Stored items from a collection:

<<<<

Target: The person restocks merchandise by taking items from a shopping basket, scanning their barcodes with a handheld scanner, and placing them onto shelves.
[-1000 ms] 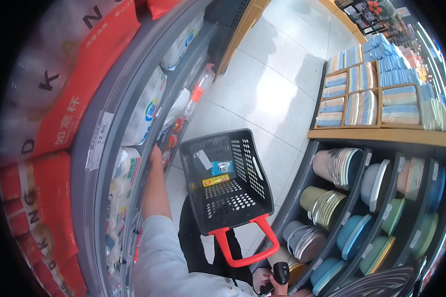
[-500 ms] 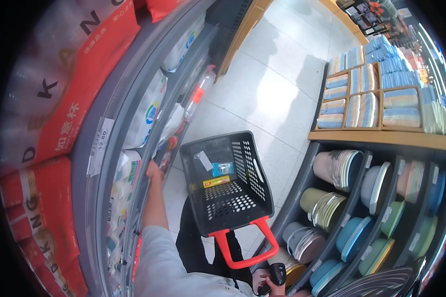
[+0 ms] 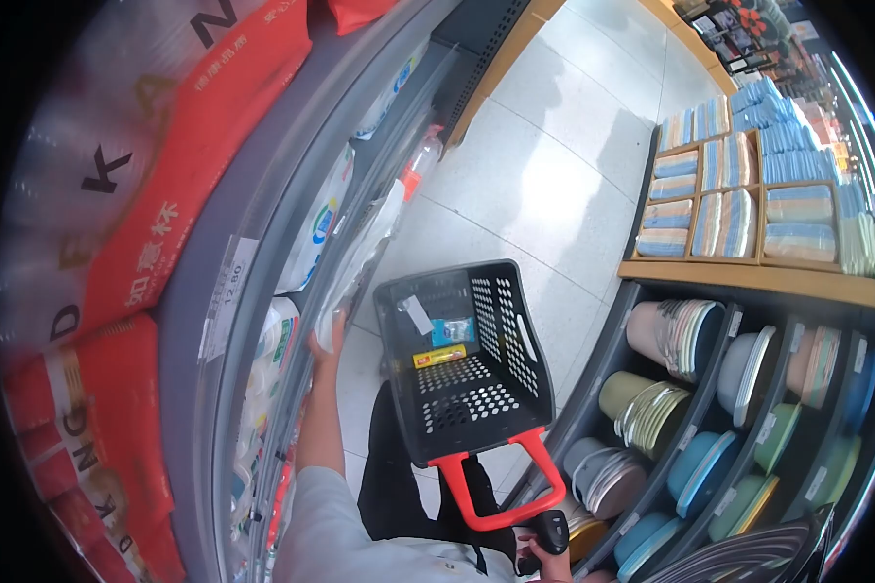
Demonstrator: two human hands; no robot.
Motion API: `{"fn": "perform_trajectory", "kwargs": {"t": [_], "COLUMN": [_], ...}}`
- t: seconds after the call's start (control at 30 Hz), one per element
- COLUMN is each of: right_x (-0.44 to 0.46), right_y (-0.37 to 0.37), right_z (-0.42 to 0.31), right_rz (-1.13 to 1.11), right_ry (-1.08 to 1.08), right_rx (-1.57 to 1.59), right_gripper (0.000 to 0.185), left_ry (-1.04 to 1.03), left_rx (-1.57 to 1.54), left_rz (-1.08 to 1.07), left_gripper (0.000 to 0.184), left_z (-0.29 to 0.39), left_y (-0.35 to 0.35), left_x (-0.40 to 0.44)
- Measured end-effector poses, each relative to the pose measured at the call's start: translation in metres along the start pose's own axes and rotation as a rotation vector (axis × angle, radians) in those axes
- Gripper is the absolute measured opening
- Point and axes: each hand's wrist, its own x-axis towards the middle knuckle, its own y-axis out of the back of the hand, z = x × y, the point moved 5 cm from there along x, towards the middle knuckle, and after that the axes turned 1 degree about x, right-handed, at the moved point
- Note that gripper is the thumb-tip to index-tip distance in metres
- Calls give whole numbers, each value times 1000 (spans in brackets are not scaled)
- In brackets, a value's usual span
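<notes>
White package [image 3: 364,255] has shifted outward — left fingers [image 3: 338,319] hold its end.

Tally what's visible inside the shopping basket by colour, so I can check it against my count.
Yellow pack: 1
Blue packet: 1
White item: 1
Total visible in the basket: 3

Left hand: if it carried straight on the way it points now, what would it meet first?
Most likely the white package beside the shelf; the left hand already appears to be touching its near end, though depth is hard to judge from this one view.
</notes>
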Motion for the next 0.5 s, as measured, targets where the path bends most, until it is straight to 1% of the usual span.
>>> {"fn": "perform_trajectory", "kwargs": {"t": [0.03, 0.1, 0.13, 0.2, 0.23, 0.3, 0.33, 0.37, 0.43, 0.47, 0.5], "right_x": [-1, -4, -5, -6, -6, -5, -4, -4, -2, -1, 0], "right_y": [-4, -10, -14, -21, -21, -22, -22, -22, -22, -23, -23], "right_z": [-3, -11, -16, -20, -19, -18, -17, -16, -15, -14, -14], "right_rz": [-3, -9, -13, -18, -20, -24, -23, -22, -18, -16, -12], "right_ry": [6, 16, 22, 29, 22, 10, 5, -3, -17, -24, -28], "right_rx": [-5, -15, -20, -25, -21, -13, -10, -7, 0, 4, 6], "right_gripper": [28, 28, 27, 27, 28, 31, 32, 33, 36, 37, 37], "left_ry": [-2, 72, 71, 67, 66, -421, -483, -481, -527, -527, -481], "left_rx": [0, 154, 155, -83, -82, -127, -98, -100, 15, 12, 48], "left_rz": [0, -55, -55, -198, -197, 66, 99, 97, 170, 167, 208], "left_gripper": [43, 42, 42, 47, 47, 36, 41, 41, 43, 43, 47], "left_z": [-5, -16, -17, -16, -3, 49, 60, 67, 89, 97, 100], "left_y": [-1, -3, -2, -7, -6, 7, 6, 5, 1, -1, 0], "left_x": [3, 7, 8, 8, 4, -9, -10, -11, -17, -23, -31]}}
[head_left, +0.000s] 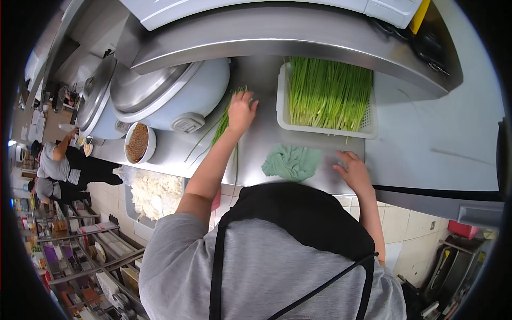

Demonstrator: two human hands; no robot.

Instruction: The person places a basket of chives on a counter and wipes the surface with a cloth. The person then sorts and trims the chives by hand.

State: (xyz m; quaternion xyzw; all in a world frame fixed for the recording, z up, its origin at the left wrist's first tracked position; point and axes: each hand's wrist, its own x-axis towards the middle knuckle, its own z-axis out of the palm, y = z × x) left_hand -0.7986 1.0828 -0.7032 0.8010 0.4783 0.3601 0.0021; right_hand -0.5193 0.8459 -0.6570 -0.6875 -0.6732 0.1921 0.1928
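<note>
My left hand (pixel 242 113) is closed over a small bunch of green chives (pixel 220 128) on the steel counter. Their tips show beyond my fingers, and loose strands trail toward the counter's front edge. To the right, my right hand (pixel 353 172) is open, fingers apart, low over the front of the counter and holding nothing. Between my hands lies a crumpled green cloth (pixel 292 162), apart from both. Behind it stands a white perforated basket (pixel 314 128) packed with long chives lying side by side.
Two lidded rice cookers (pixel 208 96) stand at the left, with a white bowl (pixel 151 146) of brown grains before them. Lower left is a tub of white rice (pixel 154 194). A steel shelf (pixel 288 45) overhangs the back. Two people (pixel 61 160) stand farther left.
</note>
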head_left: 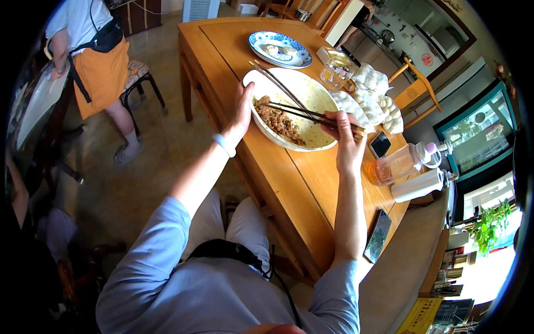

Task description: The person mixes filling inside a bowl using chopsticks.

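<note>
A large white bowl [320, 89] stands on the wooden table, with brown minced filling [275, 119] gathered along its near left side. My left hand [242, 110] grips the bowl's left rim, thumb on top and the other fingers hidden behind the wall. In my right hand [346, 136], at the right rim, are dark chopsticks [295, 111] whose tips reach over the filling. Another dark pair of chopsticks [278, 83] slants across the bowl from its far left rim and crosses them; whether my right hand also touches this pair I cannot tell.
Beyond the bowl is a blue-patterned plate [303, 56] with pale dumplings. Glass mugs [335, 75] and bagged white round items [370, 100] stand right. Nearer are phones [380, 145], [378, 236], a jug [392, 165] and a white bottle [417, 186]. Another person [100, 61] stands at left.
</note>
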`<state>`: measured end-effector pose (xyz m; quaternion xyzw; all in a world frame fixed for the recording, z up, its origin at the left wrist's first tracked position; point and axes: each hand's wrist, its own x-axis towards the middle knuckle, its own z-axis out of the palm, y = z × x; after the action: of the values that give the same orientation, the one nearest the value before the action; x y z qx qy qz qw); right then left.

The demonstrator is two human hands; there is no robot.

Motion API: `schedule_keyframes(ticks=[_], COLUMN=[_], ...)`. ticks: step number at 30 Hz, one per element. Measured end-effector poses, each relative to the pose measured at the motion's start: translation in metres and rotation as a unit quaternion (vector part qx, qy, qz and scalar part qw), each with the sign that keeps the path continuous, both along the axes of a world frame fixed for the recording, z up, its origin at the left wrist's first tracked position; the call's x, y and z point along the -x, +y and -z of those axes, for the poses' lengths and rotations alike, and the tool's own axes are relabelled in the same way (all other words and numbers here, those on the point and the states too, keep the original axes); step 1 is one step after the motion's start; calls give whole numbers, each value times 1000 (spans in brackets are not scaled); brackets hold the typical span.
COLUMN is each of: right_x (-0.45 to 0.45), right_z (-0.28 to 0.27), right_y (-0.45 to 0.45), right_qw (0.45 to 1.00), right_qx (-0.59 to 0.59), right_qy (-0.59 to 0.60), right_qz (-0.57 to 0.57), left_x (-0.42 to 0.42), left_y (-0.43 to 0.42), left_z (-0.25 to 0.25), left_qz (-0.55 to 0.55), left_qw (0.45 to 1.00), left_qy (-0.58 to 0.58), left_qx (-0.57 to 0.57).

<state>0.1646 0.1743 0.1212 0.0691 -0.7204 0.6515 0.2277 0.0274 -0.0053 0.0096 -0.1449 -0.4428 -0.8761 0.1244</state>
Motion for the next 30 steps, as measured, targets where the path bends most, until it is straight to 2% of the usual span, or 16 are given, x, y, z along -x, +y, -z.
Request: schedule_keyframes(ticks=[2, 4, 7, 10, 13, 17, 20, 24, 26, 28, 30], right_x=[3, 1, -12, -28, -30, -12, -1, -3, -4, 1, -1], right_z=[6, -4, -25, -46, -46, -27, -14, -13, -8, -1, -4], right_y=[0, 6, 23, 41, 57, 39, 24, 18, 11, 6, 5], right_qw=[998, 997, 997, 996, 991, 993, 999, 998, 999, 999, 998], right_qx=[-29, -44, -56, -15, -91, -63, -20, 19, 6, -4, -49], right_qy=[-18, -50, -47, -27, -41, -39, -15, 25, 24, 6, -26], right_qz=[-44, -42, 22, 82, 94, 97, 47, 50, 32, -36, -40], left_x=[0, -2, 1, 4, 5, 5, 5, 4, 5, 4, 3], left_y=[0, 1, 1, 1, 1, 1, 0, 1, 1, 1, 1], left_z=[-1, -2, 2, 5, 5, 5, 4, 5, 5, 4, 3], left_qz=[-2, 5, -1, -4, 6, 11, 10, 11, 12, 10, 8], left_qw=[1000, 1000, 1000, 1000, 1000, 1000, 1000, 1000, 1000, 1000, 1000], left_qy=[-1, -5, -10, -11, -5, -1, -15, -18, -12, -7, -7], left_qx=[4, -7, 3, 2, -8, -9, -3, -12, -10, -13, -10])
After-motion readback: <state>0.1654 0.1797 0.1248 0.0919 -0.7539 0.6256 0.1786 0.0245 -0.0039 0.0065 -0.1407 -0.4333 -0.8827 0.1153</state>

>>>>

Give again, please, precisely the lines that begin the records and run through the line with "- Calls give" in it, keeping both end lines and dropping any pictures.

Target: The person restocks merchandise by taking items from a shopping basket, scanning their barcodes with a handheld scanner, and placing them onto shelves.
[-1000 ms] 
[-500 ms] 
[+0 ms] 
Demonstrator: two human hands; no robot.
Motion API: `{"fn": "perform_trajectory", "kwargs": {"t": [_], "COLUMN": [_], ...}}`
- t: seconds after the call's start (control at 30 Hz), one per element
- COLUMN is each of: right_x (-0.44 to 0.46), right_y (-0.37 to 0.37), right_z (-0.42 to 0.31), right_rz (-1.13 to 1.11), right_ry (-1.08 to 1.08), right_rx (-1.57 to 1.59), right_gripper (0.000 to 0.185), left_ry (-1.04 to 1.03), left_rx (-1.57 to 1.54), left_rz (-1.08 to 1.07), left_gripper (0.000 to 0.184), left_z (-0.29 to 0.39), left_y (-0.35 to 0.35), left_x (-0.40 to 0.44)
- Measured end-effector poses, each relative to the pose measured at the call's start: translation in metres along the start pose's own axes and rotation as a rotation vector (axis × angle, radians) in those axes
- Gripper is the absolute measured opening
- Point and axes: each hand's wrist, its own x-axis towards the middle knuckle, its own y-axis out of the back of the hand, z = x × y, the point moved 5 cm from there along x, towards the middle knuckle, and after that the axes turned 1 degree about x, right-handed, at the moved point
- Note that gripper is the thumb-tip to index-tip distance in metres
- Calls give whole numbers, each value times 1000 (spans in brackets are not scaled)

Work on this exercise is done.